PROBLEM DETAILS = Scan the entries for the word "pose" and return every line that has it.

BEGIN EXTRACTED DATA

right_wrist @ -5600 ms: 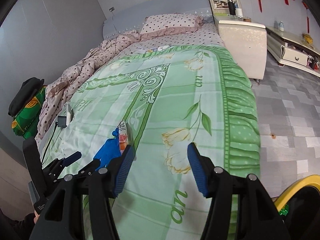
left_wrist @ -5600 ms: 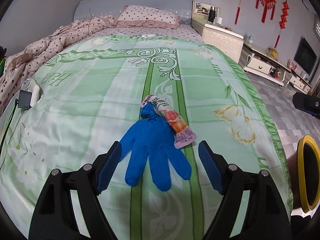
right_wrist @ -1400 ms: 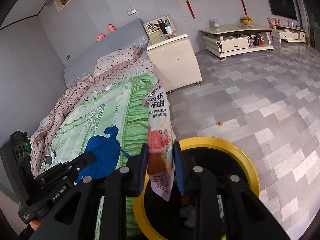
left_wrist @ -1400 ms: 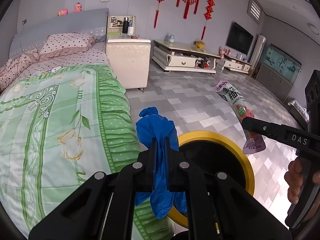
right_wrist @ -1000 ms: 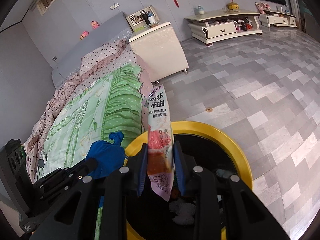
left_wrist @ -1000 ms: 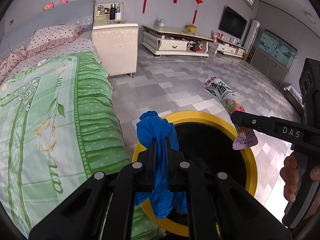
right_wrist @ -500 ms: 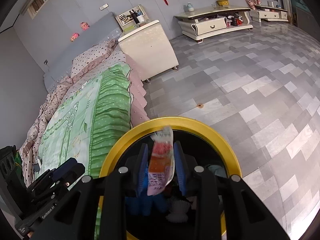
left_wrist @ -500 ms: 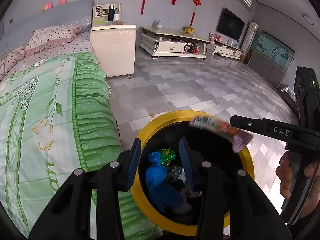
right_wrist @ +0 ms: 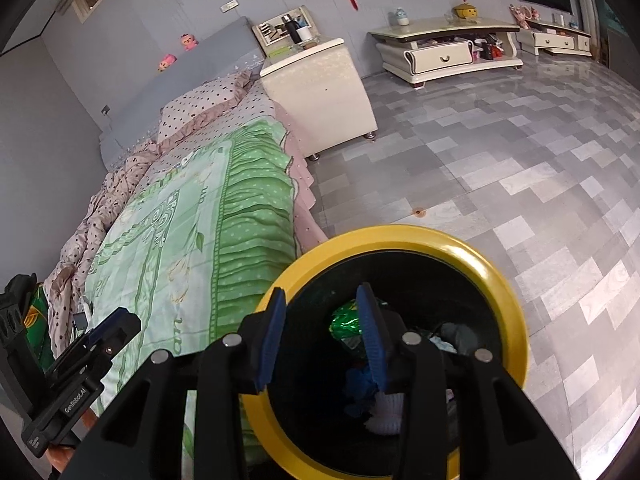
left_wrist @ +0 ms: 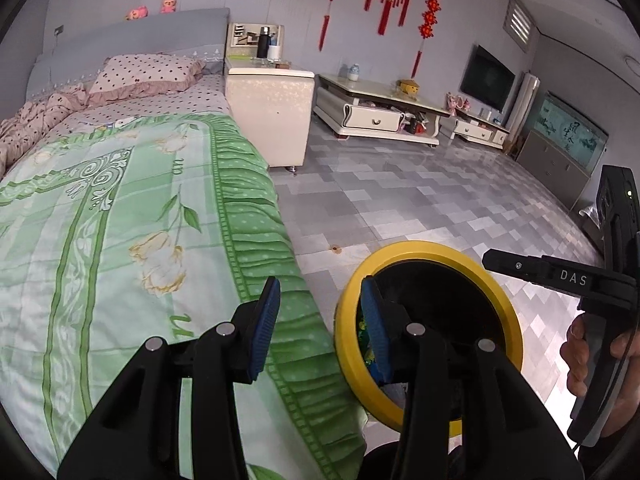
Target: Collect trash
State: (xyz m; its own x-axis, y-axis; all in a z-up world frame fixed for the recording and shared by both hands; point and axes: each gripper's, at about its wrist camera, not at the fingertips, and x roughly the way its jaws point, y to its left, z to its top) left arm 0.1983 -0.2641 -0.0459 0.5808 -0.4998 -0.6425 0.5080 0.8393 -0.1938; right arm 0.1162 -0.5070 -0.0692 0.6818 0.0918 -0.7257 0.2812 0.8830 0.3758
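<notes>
A round bin with a yellow rim (left_wrist: 424,250) (right_wrist: 400,236) stands on the floor beside the bed. Inside it lie the blue glove (right_wrist: 358,380), green foil (right_wrist: 346,322) and other scraps. My left gripper (left_wrist: 320,304) is open and empty, over the gap between the bed edge and the bin rim. My right gripper (right_wrist: 322,312) is open and empty, directly above the bin's left part. In the left wrist view the right gripper's finger (left_wrist: 556,276) reaches over the bin from the right.
The bed with a green floral cover (left_wrist: 120,208) (right_wrist: 192,232) lies left of the bin. A cream nightstand (left_wrist: 268,108) and a low TV cabinet (left_wrist: 380,116) stand farther back. Grey tiled floor (right_wrist: 520,160) spreads to the right.
Both grippers let go over the bin: the blue glove and the snack wrapper dropped inside. Both jaws have opened wider and the left gripper has drawn back toward the bed.
</notes>
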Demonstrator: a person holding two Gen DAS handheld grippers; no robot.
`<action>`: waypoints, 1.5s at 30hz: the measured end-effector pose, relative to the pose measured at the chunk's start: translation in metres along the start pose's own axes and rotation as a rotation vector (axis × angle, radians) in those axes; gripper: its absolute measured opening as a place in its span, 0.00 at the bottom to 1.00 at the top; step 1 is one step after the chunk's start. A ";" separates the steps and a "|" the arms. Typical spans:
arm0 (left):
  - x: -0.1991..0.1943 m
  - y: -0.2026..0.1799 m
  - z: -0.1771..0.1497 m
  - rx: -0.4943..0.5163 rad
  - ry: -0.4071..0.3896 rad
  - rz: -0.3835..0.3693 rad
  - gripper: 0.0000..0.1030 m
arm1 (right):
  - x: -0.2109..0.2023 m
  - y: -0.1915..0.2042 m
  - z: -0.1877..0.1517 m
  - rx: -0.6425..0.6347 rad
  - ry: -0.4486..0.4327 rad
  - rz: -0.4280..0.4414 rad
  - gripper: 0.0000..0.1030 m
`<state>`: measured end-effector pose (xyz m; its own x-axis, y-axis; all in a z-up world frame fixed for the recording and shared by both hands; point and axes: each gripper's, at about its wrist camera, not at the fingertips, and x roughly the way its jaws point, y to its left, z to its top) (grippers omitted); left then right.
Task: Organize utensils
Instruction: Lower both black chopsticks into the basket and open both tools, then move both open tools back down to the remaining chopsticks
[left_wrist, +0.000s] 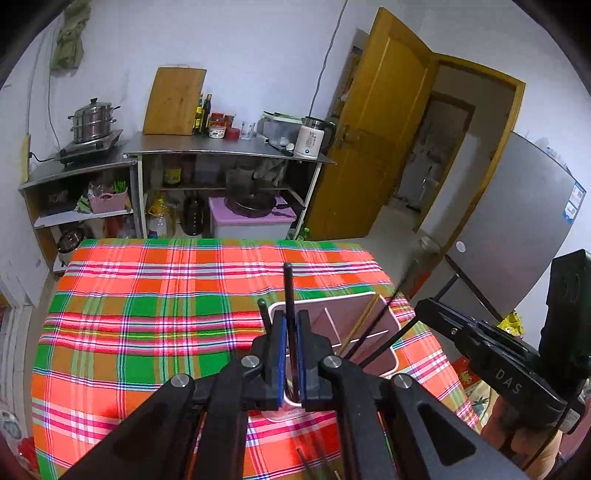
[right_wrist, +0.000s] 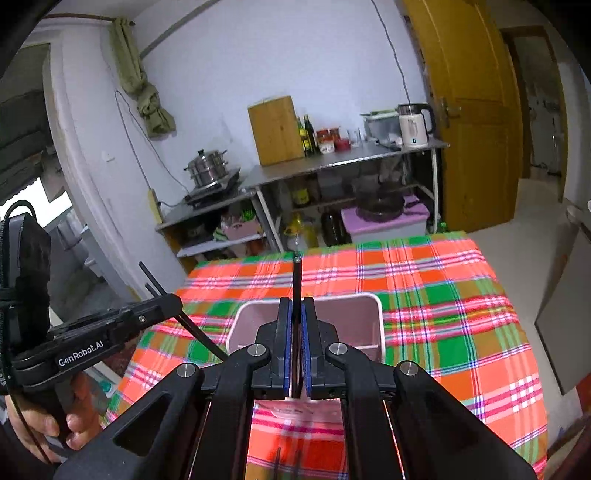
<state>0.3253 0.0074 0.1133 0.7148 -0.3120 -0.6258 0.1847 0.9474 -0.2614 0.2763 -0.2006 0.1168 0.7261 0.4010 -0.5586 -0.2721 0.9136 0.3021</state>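
A pale pink divided utensil holder (left_wrist: 343, 310) (right_wrist: 347, 321) stands on the plaid tablecloth, just beyond both grippers. My left gripper (left_wrist: 291, 317) (right_wrist: 173, 301) is shut on black chopsticks (left_wrist: 288, 288) that stick up past its blue pads and slant down toward the holder (right_wrist: 205, 341). My right gripper (right_wrist: 296, 306) (left_wrist: 424, 308) is shut on one black chopstick (right_wrist: 297, 280), upright over the holder. A wooden chopstick (left_wrist: 364, 321) leans inside the holder, with thin black sticks (left_wrist: 384, 314) beside it.
More chopsticks (left_wrist: 314, 461) (right_wrist: 279, 461) lie on the cloth under the grippers. The table (left_wrist: 147, 295) ends at the far side before steel kitchen shelves (left_wrist: 229, 151). A grey fridge (left_wrist: 517, 240) and a wooden door (left_wrist: 376, 129) stand to the right. A hand (right_wrist: 44, 424) grips the left tool.
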 end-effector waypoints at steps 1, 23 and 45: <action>0.000 0.000 -0.001 0.001 0.000 0.000 0.04 | 0.001 0.000 0.000 -0.002 0.010 -0.003 0.06; -0.093 -0.011 -0.046 0.024 -0.160 0.033 0.28 | -0.092 -0.012 -0.044 0.019 -0.101 0.004 0.16; -0.006 -0.018 -0.231 -0.089 0.234 0.017 0.28 | -0.074 -0.051 -0.191 0.131 0.196 -0.004 0.16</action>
<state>0.1619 -0.0239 -0.0477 0.5397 -0.3136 -0.7813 0.1060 0.9459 -0.3065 0.1156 -0.2641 -0.0048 0.5872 0.4146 -0.6952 -0.1759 0.9037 0.3904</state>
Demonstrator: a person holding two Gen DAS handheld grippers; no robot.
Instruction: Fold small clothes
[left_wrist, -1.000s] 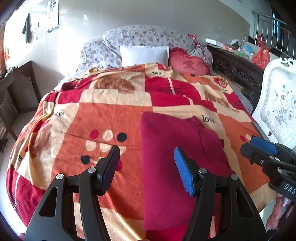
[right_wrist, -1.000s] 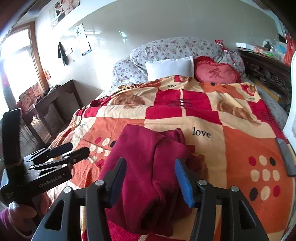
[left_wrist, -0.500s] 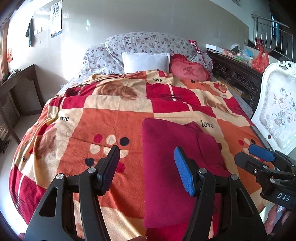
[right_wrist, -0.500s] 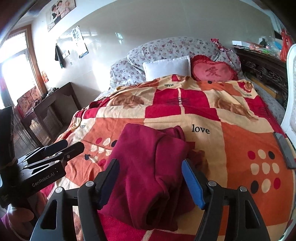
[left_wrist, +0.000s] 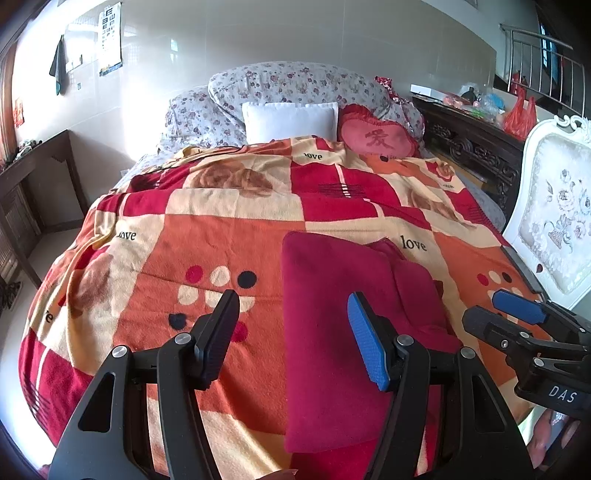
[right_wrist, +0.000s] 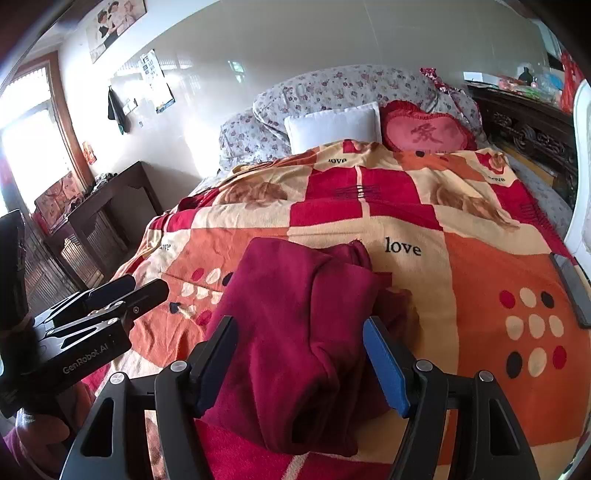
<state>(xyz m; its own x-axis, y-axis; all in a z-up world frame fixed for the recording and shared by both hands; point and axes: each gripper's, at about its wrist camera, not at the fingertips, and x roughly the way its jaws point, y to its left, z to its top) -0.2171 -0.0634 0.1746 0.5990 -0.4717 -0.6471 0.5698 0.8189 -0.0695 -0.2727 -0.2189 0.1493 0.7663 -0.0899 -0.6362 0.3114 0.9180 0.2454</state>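
Note:
A dark red garment (left_wrist: 332, 332) lies folded into a long rectangle on the patterned blanket (left_wrist: 207, 236) near the foot of the bed. In the right wrist view the same garment (right_wrist: 295, 317) shows thick folded layers with a rolled near edge. My left gripper (left_wrist: 291, 328) hovers above the blanket, open, its blue pad over the garment's left part and nothing between the fingers. My right gripper (right_wrist: 299, 354) is held open above the garment's near end, not touching it. Each gripper also shows in the other's view: the right gripper (left_wrist: 517, 317) at the right, the left gripper (right_wrist: 125, 291) at the left.
Floral pillows (left_wrist: 295, 81), a white pillow (left_wrist: 291, 120) and a red heart cushion (left_wrist: 376, 138) sit at the bed's head. A white upholstered chair (left_wrist: 557, 221) stands at the right, a dark wooden cabinet (left_wrist: 476, 147) behind it. A dark flat device (right_wrist: 572, 288) lies on the blanket's right edge.
The right gripper's jaws spread wider over the garment. Both views drew back slightly, so the bed sits a little lower and farther. The garment lies unchanged.

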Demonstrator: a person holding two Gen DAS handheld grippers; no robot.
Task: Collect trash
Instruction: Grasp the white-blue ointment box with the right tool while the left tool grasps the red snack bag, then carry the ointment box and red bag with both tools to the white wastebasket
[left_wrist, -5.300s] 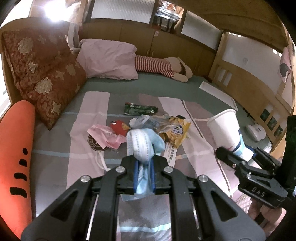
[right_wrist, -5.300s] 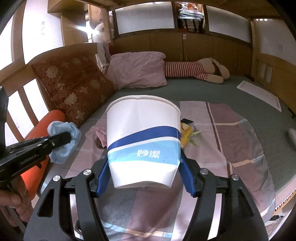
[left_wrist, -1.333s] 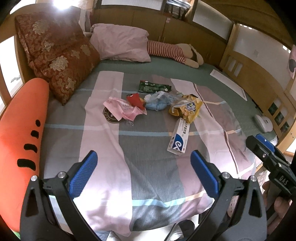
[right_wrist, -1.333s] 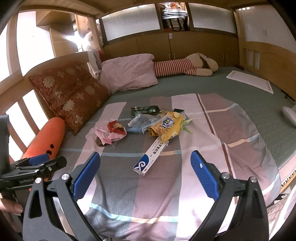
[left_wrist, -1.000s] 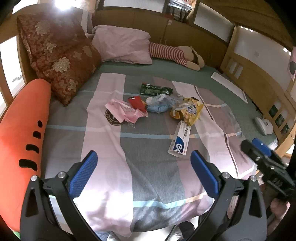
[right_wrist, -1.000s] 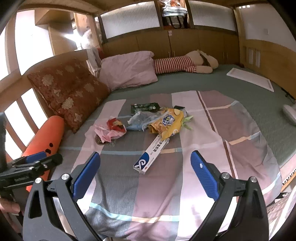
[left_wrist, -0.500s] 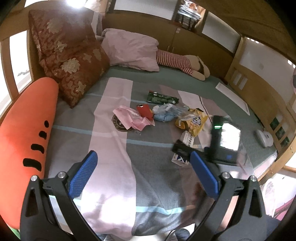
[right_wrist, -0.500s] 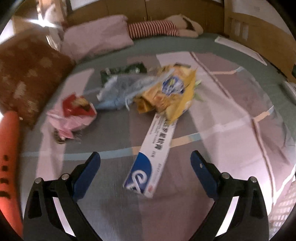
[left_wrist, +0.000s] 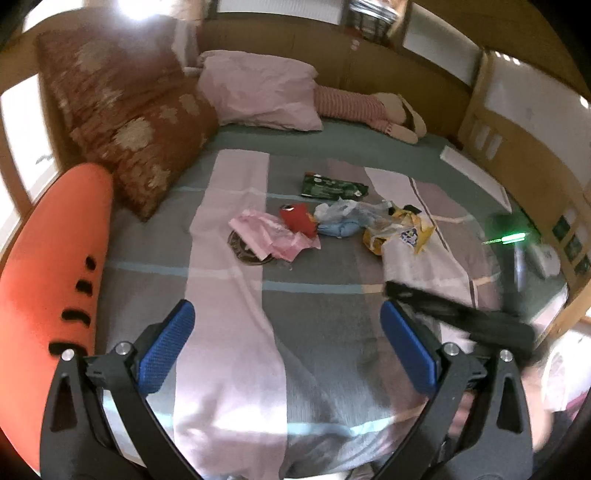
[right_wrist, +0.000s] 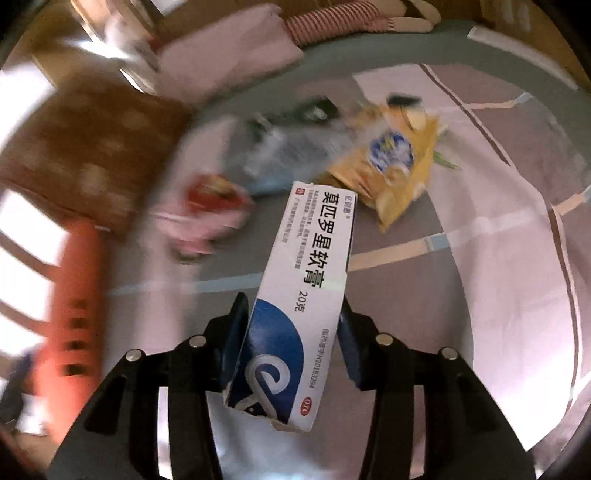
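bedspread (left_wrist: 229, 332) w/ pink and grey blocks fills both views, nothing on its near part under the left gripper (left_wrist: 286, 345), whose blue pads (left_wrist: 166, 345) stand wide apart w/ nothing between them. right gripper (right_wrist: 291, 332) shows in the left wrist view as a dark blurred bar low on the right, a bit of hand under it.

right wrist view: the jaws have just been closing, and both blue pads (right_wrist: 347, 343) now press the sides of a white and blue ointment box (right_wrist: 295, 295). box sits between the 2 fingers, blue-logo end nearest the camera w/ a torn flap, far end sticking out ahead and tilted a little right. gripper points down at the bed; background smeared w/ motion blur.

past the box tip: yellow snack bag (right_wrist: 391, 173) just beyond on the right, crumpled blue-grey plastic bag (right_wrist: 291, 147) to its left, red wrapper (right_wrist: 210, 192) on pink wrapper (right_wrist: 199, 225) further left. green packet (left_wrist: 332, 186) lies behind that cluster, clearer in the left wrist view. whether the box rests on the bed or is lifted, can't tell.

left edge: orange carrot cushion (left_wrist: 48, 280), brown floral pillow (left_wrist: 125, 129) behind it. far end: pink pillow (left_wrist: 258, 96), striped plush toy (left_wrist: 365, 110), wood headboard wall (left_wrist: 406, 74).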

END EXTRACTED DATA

EXERCISE ANSWER =
`<action>`: waypoints, 1.5s at 30hz: the measured end-effector pose, relative to the pose measured at the chunk's start: translation in metres along the start pose's own axes and rotation as a rotation vector (axis × angle, radians) in those axes; gripper: its absolute measured opening as a place in its span, 0.00 at the bottom to 1.00 at the top; step 1 is one step after the chunk's start. A ";" separates the steps and a "|" the arms. Typical spans:
`<state>`: measured end-effector pose (xyz m; its own x-axis, y-axis; all in a z-up world frame fixed for the recording and shared by both hands; point and axes: each gripper's, at about its wrist camera, not at the fingertips, and x roughly the way its jaws point, y to its left, z to its top) (grippers omitted); left then right.

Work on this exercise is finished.